> WORK TO BE COMPLETED
Copy each line of the entries that includes the word "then".

Stored entries
>>>>

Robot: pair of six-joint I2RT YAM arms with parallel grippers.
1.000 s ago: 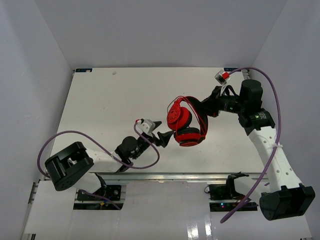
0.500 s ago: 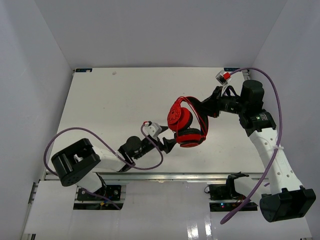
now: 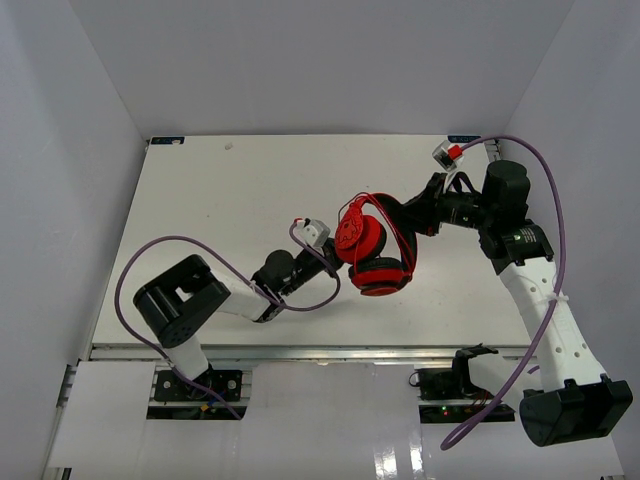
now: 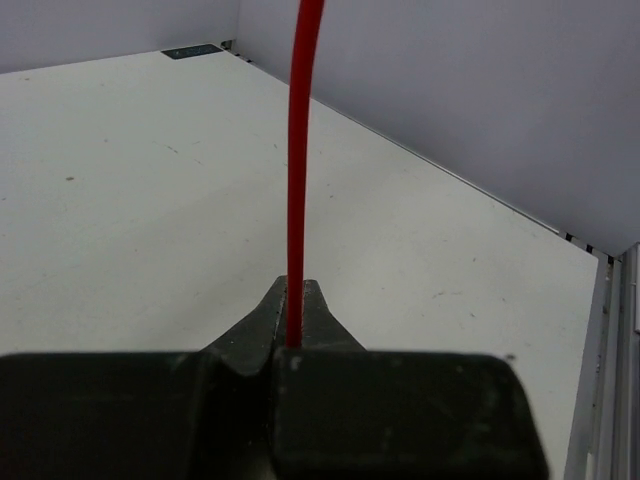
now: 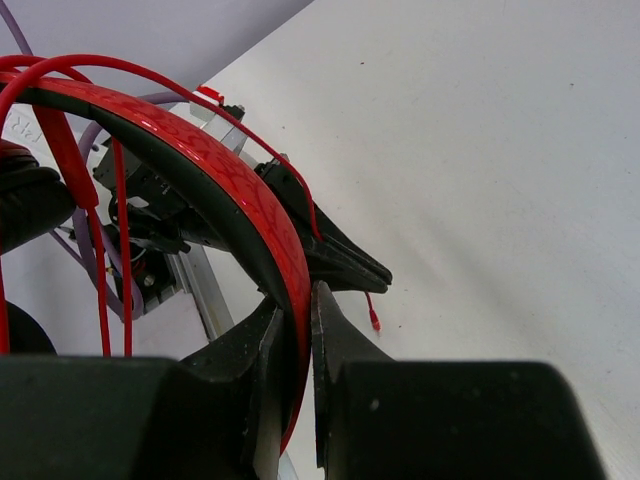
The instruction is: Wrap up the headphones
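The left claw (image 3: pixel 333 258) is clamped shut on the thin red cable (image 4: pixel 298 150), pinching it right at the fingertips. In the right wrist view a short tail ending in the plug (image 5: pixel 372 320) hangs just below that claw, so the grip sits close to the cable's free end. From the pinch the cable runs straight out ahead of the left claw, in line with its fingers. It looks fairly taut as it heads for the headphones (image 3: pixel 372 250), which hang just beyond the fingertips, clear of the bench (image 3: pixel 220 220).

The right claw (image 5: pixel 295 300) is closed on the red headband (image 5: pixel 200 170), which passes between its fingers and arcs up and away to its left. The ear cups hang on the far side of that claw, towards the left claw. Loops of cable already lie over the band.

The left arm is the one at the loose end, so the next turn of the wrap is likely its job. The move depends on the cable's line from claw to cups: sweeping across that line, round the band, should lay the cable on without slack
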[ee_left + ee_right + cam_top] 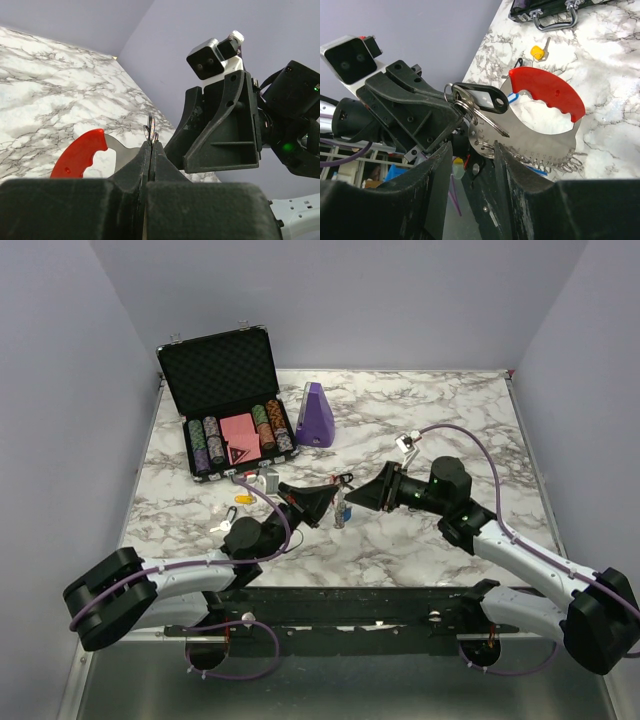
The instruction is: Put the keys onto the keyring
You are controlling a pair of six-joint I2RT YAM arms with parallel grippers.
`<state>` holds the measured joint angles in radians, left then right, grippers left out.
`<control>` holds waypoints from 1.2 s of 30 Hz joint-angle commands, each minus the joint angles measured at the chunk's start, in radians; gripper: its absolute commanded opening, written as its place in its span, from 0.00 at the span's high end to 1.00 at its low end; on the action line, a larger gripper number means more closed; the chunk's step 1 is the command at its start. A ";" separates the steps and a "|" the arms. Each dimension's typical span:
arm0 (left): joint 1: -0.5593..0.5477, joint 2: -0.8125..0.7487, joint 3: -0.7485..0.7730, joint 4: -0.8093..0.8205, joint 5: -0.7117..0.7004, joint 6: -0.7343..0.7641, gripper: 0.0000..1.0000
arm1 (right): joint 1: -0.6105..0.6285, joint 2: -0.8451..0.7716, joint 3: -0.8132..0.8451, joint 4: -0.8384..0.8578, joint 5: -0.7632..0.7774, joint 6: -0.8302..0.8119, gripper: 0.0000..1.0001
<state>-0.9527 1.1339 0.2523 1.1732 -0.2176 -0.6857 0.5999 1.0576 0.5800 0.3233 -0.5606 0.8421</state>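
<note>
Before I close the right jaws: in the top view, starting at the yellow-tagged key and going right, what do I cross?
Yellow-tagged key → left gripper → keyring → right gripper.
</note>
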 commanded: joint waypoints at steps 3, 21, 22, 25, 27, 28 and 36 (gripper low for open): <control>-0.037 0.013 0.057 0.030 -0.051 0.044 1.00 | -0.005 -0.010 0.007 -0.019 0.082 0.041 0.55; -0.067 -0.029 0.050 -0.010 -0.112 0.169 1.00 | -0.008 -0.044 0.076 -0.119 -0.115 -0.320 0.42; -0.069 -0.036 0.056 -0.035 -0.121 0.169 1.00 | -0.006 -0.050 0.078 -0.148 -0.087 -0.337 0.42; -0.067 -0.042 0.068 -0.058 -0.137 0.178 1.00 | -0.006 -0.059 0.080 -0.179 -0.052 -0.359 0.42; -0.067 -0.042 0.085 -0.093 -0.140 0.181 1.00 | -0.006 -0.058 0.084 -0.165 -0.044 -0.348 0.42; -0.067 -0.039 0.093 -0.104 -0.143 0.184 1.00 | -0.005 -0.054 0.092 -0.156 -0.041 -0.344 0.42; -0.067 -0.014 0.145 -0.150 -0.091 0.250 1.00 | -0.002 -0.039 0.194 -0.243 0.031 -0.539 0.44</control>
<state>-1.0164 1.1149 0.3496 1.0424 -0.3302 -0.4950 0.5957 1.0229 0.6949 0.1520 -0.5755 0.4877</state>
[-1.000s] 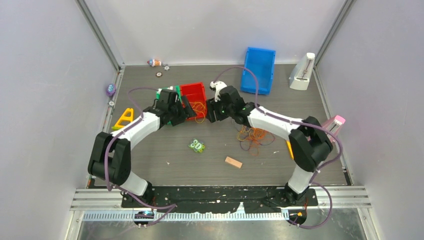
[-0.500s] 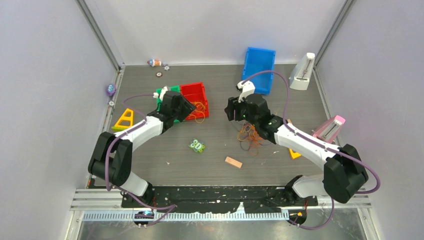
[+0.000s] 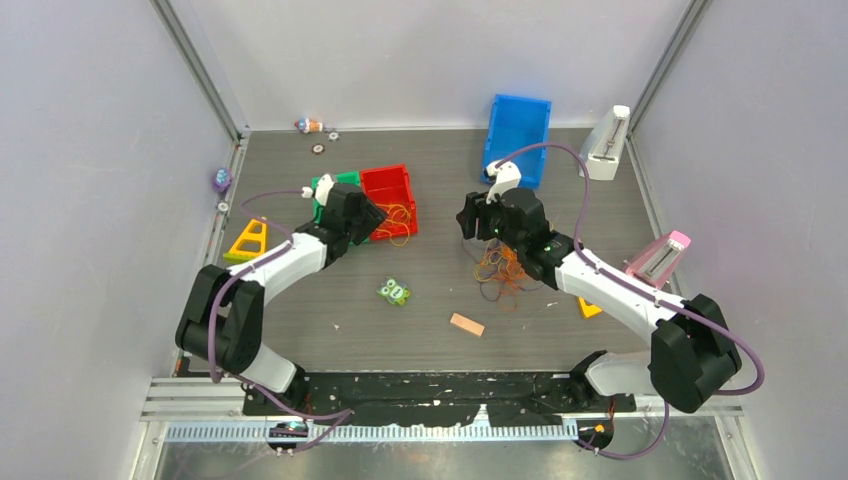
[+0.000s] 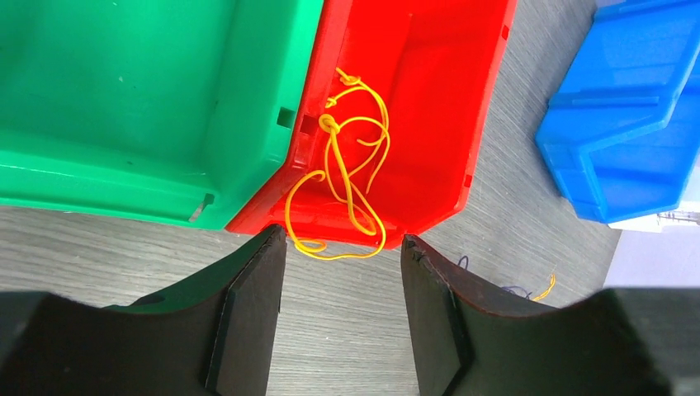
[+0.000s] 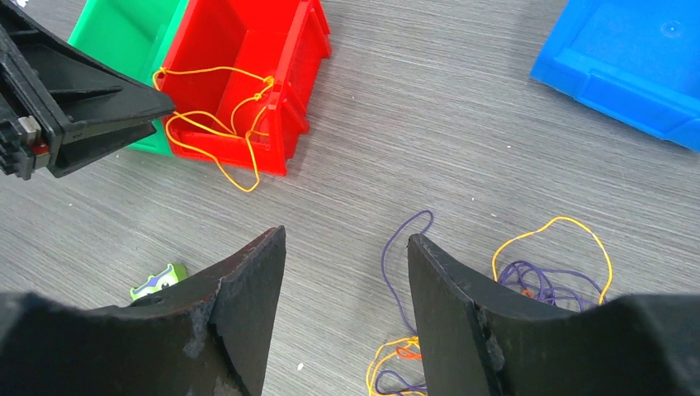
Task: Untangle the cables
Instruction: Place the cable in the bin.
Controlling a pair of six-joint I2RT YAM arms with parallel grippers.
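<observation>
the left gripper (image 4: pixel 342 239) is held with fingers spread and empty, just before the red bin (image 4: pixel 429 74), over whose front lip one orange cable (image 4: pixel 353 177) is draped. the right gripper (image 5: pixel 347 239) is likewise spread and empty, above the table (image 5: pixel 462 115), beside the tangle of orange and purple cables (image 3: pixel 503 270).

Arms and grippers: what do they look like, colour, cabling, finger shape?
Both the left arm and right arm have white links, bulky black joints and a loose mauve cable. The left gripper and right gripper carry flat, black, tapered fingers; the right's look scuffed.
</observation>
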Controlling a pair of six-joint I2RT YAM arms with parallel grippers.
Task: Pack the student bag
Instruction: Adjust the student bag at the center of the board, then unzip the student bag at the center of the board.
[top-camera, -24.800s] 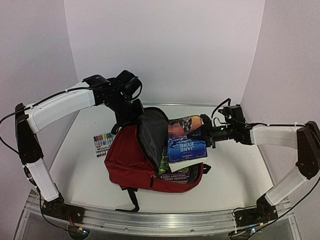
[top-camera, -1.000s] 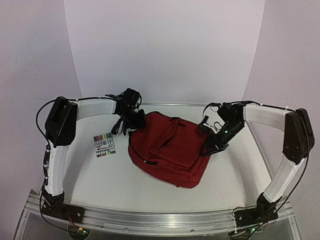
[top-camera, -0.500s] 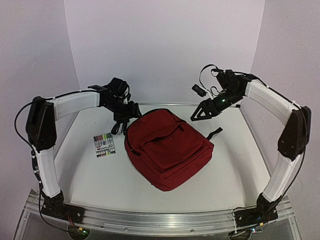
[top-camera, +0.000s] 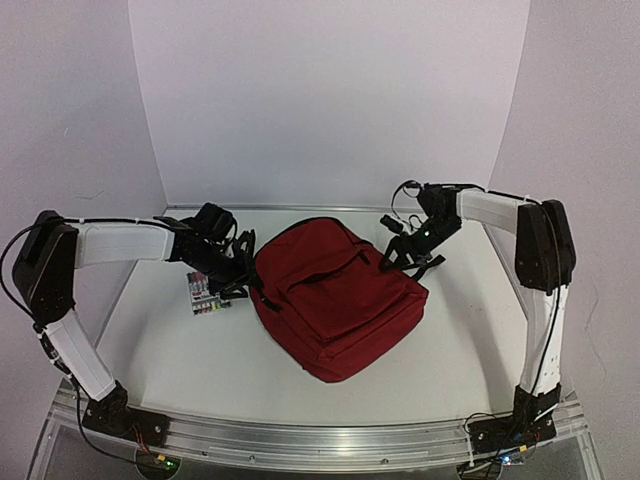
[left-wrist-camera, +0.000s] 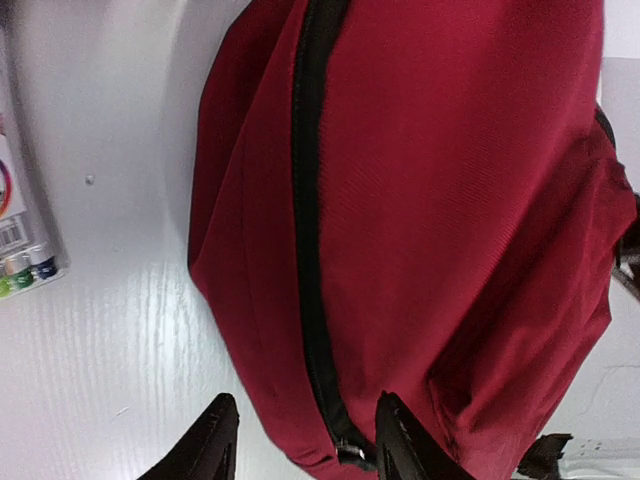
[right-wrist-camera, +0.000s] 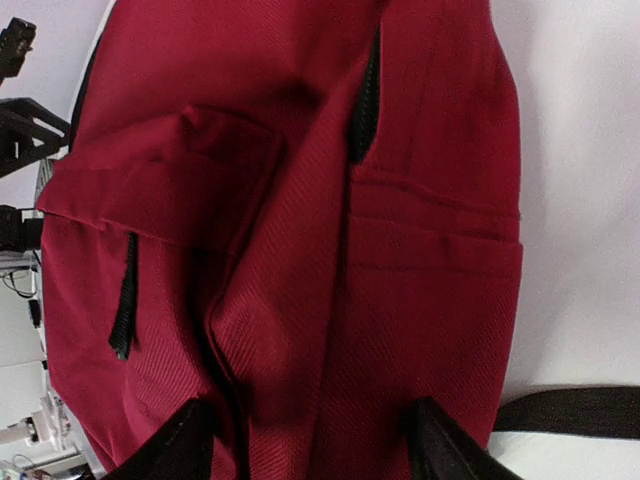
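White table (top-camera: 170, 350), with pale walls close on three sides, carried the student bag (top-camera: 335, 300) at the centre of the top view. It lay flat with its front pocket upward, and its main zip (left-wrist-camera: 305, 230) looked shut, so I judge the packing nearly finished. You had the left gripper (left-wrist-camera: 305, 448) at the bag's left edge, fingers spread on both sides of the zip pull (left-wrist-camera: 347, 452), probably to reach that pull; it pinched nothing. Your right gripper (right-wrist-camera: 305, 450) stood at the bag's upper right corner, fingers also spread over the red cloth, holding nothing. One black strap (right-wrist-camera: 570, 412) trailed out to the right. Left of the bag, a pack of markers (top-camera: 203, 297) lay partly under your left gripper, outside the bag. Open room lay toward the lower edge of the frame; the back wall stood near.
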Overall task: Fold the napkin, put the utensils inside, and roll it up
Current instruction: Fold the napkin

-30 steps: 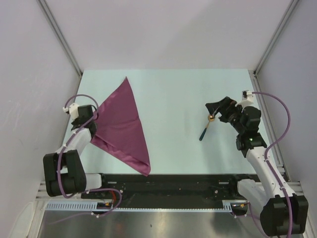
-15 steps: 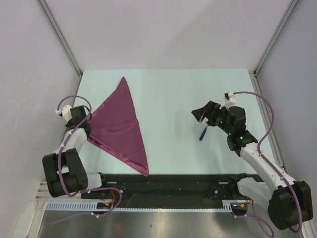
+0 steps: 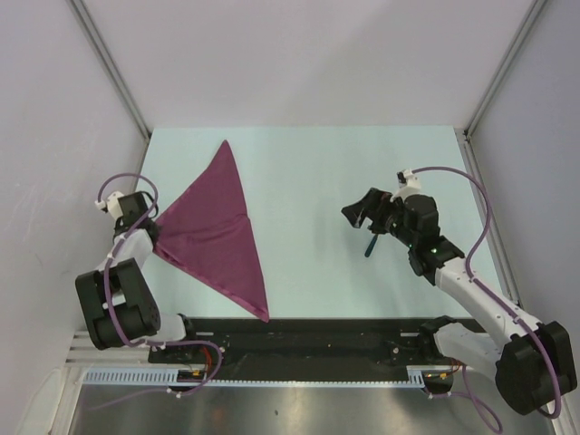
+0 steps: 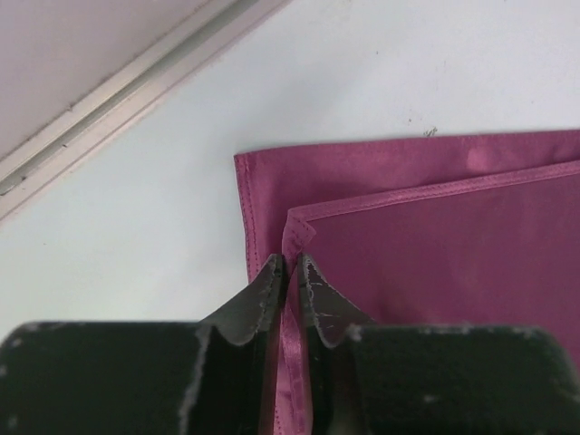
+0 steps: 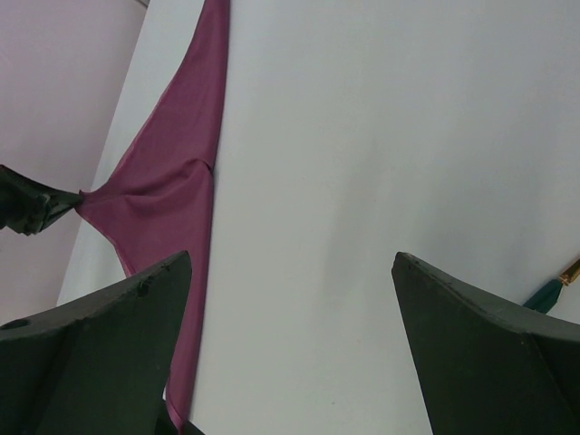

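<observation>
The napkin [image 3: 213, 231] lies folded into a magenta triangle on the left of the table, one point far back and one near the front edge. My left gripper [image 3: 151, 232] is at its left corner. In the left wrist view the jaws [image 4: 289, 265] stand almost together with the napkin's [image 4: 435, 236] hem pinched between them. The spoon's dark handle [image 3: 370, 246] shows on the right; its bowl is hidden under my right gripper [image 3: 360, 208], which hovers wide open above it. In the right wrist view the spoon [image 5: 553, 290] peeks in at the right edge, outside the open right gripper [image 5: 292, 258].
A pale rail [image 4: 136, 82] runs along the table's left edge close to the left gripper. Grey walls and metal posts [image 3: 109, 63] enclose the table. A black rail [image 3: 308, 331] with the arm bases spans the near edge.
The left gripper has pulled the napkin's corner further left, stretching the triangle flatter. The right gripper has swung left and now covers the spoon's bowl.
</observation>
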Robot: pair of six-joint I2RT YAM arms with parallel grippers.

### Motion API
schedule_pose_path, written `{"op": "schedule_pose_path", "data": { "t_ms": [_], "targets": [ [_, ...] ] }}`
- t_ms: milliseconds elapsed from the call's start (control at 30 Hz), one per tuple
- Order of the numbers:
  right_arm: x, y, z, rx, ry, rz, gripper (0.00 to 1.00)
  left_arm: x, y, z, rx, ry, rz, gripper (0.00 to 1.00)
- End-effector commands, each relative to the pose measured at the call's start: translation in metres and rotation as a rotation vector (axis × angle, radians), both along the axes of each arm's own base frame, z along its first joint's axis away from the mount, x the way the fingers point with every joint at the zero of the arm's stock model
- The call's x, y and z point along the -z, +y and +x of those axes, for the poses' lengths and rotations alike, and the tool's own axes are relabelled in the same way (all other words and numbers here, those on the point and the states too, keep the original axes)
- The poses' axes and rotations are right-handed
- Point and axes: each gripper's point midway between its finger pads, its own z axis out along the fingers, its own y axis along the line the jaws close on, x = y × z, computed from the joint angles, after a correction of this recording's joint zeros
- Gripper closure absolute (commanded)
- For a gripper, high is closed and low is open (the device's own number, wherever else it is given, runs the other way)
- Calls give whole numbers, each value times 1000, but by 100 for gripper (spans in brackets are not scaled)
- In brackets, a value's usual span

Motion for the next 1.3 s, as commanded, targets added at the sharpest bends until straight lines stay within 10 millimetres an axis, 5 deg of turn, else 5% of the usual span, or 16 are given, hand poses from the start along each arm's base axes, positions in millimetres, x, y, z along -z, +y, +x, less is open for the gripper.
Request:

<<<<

> SOLUTION TO THIS PROBLEM
`<state>` holds the measured joint angles in radians, left then right, grippers left out.
Instruction: Adjust the student bag at the center of the board, then unzip the student bag at the center of the board.

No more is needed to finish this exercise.